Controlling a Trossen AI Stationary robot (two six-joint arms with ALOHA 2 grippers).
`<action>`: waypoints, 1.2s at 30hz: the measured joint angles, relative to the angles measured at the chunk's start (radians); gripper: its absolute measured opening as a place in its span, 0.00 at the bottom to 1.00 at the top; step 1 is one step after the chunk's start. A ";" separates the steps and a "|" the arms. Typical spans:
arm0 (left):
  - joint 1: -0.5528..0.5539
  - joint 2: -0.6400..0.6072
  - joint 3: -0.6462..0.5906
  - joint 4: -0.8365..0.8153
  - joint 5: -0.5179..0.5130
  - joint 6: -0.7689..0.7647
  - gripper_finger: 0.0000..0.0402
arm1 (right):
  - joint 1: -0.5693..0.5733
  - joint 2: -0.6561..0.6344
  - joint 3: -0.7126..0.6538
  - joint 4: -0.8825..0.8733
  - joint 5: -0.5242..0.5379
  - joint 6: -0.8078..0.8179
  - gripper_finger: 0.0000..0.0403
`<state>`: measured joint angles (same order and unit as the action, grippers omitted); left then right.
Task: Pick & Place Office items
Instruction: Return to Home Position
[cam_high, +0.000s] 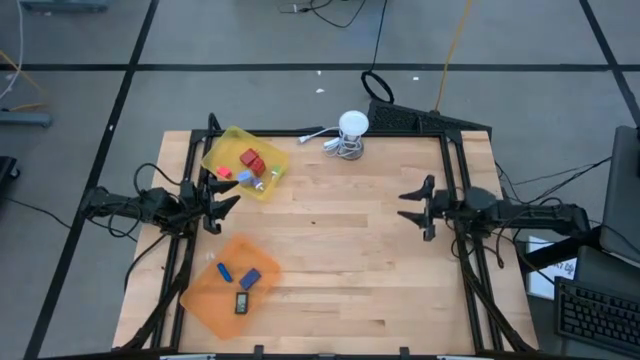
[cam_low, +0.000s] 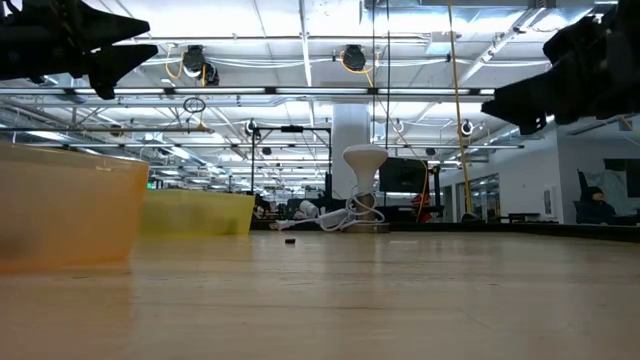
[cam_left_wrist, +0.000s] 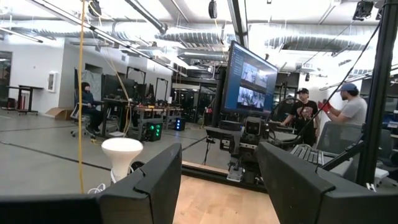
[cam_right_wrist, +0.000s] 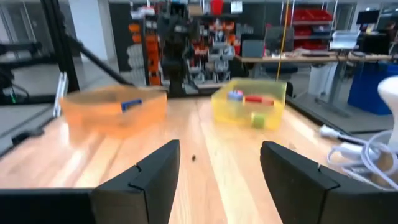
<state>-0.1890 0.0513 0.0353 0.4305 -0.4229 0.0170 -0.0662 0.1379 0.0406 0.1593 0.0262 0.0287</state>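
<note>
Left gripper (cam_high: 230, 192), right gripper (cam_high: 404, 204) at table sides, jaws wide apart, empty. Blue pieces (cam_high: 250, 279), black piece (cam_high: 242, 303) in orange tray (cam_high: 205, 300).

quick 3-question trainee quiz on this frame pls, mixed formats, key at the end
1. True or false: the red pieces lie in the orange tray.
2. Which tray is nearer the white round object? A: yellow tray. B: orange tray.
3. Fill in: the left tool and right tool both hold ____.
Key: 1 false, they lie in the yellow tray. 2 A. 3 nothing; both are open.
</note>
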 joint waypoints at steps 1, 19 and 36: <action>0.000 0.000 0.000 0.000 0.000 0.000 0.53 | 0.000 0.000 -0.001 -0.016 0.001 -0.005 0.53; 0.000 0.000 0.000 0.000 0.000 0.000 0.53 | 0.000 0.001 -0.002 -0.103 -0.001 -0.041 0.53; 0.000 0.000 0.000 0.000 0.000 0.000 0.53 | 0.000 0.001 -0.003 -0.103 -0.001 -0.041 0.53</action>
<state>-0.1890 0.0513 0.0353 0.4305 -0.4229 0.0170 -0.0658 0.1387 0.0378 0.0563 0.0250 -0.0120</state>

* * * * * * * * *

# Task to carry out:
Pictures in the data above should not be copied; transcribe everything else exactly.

# Result below:
Controlling a Trossen AI Stationary robot (two six-joint arms with ALOHA 2 grippers).
`<action>`: waypoints, 1.2s at 30hz: the measured joint angles, relative to the angles measured at the chunk's start (radians); gripper: its absolute measured opening as a place in its span, 0.00 at the bottom to 1.00 at the top; step 1 is one step after the chunk's start. A ";" separates the steps and a "|" the arms. Typical spans:
arm0 (left):
  - joint 1: -0.5528..0.5539
  - joint 2: -0.6400..0.6072
  - joint 3: -0.6462..0.5906
  - joint 4: -0.8365..0.8153
  - joint 5: -0.5179..0.5130
  - joint 6: -0.7689..0.7647
  - gripper_finger: 0.0000..0.0402
arm1 (right):
  - joint 1: -0.5693..0.5733
  - joint 2: -0.6561..0.6344
  - joint 3: -0.7126..0.6538
  - joint 4: -0.8825..0.8733
  - joint 5: -0.5242..0.5379
  - joint 6: -0.8078..0.8179
  - gripper_finger: 0.0000..0.0403
`<state>`: measured joint angles (same order and unit as the action, grippers omitted); left then right.
Task: Pick & Place Office items
Instruction: Return to Home Position
[cam_high, +0.000s] 
[cam_low, +0.000s] 
[cam_left_wrist, +0.000s] 
[cam_right_wrist, +0.000s] 
<state>-0.1890 0.0513 0.0353 0.4305 -0.4229 0.0170 -0.0662 0.1379 0.0406 0.1593 0.0262 0.0287</state>
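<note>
Left gripper (cam_high: 230, 192), right gripper (cam_high: 404, 204) at table sides, jaws wide apart, empty. Blue pieces (cam_high: 250, 279), black piece (cam_high: 242, 303) in orange tray (cam_high: 205, 300).

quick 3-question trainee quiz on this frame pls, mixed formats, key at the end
1. True or false: the red pieces lie in the orange tray.
2. Which tray is nearer the white round object? A: yellow tray. B: orange tray.
3. Fill in: the left tool and right tool both hold ____.
Key: 1 false, they lie in the yellow tray. 2 A. 3 nothing; both are open.
</note>
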 joint waypoints at steps 1, 19 and 36: <action>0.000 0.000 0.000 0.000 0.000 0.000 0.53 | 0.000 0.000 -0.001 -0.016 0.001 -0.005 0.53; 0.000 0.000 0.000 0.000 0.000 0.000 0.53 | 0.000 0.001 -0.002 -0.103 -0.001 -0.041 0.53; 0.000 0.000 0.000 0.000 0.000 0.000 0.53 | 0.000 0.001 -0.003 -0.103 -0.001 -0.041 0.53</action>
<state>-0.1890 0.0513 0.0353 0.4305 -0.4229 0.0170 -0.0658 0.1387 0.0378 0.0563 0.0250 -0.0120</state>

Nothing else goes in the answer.